Perusing blogs and their comment sections, and Facebook, and reading
journals and scholarly books, and listening to Orthodox lectures on Youtube
provide abundant evidence that Orthodox people can be just as thick and worldly
as anyone else, and that we have by no means cornered the market on wisdom and
holiness. We have many good and wise
people, and many worldly ones—just like every other group. Saying that our status as the true Church
bestows upon us an immunity from worldliness is triumphalistic nonsense. It is also lousy history: the Church in the fourth century was also
“the true Church” and yet it was greatly afflicted by Arianism which spread
like a wildfire for many years. Indeed,
at one point, as St. Jerome once wrote, the “whole world groaned to find itself
Arian”. The Church as a whole survived,
but not without pain, and schism, and the loss of many souls to heresy. We have no justification that we are now
somehow immune to heresy simply because we are “the true Church”.
It is
undoubtedly true, however, that we are unlike our Protestant friends in one
important respect: we define ourselves
by the Fathers, and at least pay them lip service, even when we veer off in
directions which cause them to spin in their patristic graves. We have to at least pretend we are faithful
to the Fathers, even when we aren’t.
(Part of the trick here is to denounce fidelity to the Fathers as
“patristic fundamentalism”, or as a simplistic reading of the Fathers.) This means that even if parts of the Orthodox
Church did ordain women, or marry gays, or conform to whatever the canons of
modernity will demand in the future, large parts of the Church would not
follow. In other words, such
capitulation to the world would result in a schism. No one really doubts this, even if modern
liberals like Behr-Sigel might plead for a “disciplinary pluralism”—i.e. a
tolerance of heresy. For the issue here
is not simply one of discipline, but of the Faith. What would St. Athanasius have thought of a
“disciplinary pluralism” which tolerated Arianism? Count on it:
if parts of the Orthodox Church ordain women or marry homosexuals, there
will be schism.
I often am
tempted to think that the certainty of such a schism is the real reason why
many bishops would never take such action (though whether their inaction
springs from courage to resist heresy or fear of schism is perhaps an open
question). As always, the Faith, though
defined by the bishops, is guarded by the faithful, as the Patriarchs
themselves insisted in their letter to Pope Pius IX in 1848. Our episcopal leaders are smart enough men,
and know that such changes would not be countenanced by many of their North
American faithful. The liberal
proponents of change of course suggest that if the Church were to “modernize”

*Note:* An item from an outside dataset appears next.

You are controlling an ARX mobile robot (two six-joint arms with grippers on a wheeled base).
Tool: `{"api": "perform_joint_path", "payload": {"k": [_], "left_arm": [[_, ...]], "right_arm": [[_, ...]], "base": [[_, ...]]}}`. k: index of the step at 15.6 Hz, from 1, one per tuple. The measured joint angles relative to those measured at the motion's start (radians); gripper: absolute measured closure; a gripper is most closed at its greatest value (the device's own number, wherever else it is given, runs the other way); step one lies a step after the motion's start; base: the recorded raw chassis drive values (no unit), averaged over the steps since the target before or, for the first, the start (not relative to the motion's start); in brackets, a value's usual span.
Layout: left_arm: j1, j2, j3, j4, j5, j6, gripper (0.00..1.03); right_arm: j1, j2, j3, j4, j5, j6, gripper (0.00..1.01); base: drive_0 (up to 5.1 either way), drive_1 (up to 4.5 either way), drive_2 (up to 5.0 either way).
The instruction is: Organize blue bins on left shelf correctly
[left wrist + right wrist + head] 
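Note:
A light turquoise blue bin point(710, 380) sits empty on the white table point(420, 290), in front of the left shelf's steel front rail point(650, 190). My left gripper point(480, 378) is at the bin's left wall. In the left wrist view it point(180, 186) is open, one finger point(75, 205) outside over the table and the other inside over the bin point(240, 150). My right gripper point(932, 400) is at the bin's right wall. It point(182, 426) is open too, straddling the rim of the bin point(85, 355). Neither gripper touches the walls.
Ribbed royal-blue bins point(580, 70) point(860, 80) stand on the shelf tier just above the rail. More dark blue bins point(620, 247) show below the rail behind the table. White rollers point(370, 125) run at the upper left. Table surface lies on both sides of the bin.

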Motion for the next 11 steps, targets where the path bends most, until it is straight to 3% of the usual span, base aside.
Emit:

by making these changes, multitudes of secular people would come piling into
the Church to fill its empty pews, and this would more than offset those lost
to schism. Again, this is magical
thinking. The experience of Anglicanism
shows that such a happy stampede will never occur. If the Orthodox Church becomes secular in its
faith and praxis, the secular world will praise us for our enlightened approach
and then go back to ignoring us. We may,
it is true, be applauded periodically in the Huffington Post and on the CBC, but this is, to my mind, a thin
reward for scrapping two millennia of Tradition and provoking a schism.
What remains
certain is that we must live in the real world, and look at our selves as
reflected in the mirror or blogs, organizations, and Facebook. There is not a shred of evidence to suggest
North American Orthodoxy is immune to the worldliness and liberalism affecting
everyone around us. Magical thinking
must give place to thinking, and to realistic appraisal regarding our current
state.
Excellent points. One of my husband's many objections to my pursuit of Orthodoxy is that it's not immune from modern heresy (and never has been). One of the reasons I'm drawn to the ancient faith is the way believers weathered the storms and adhered to biblical truths, but you remind me that one can never rest on their laurels.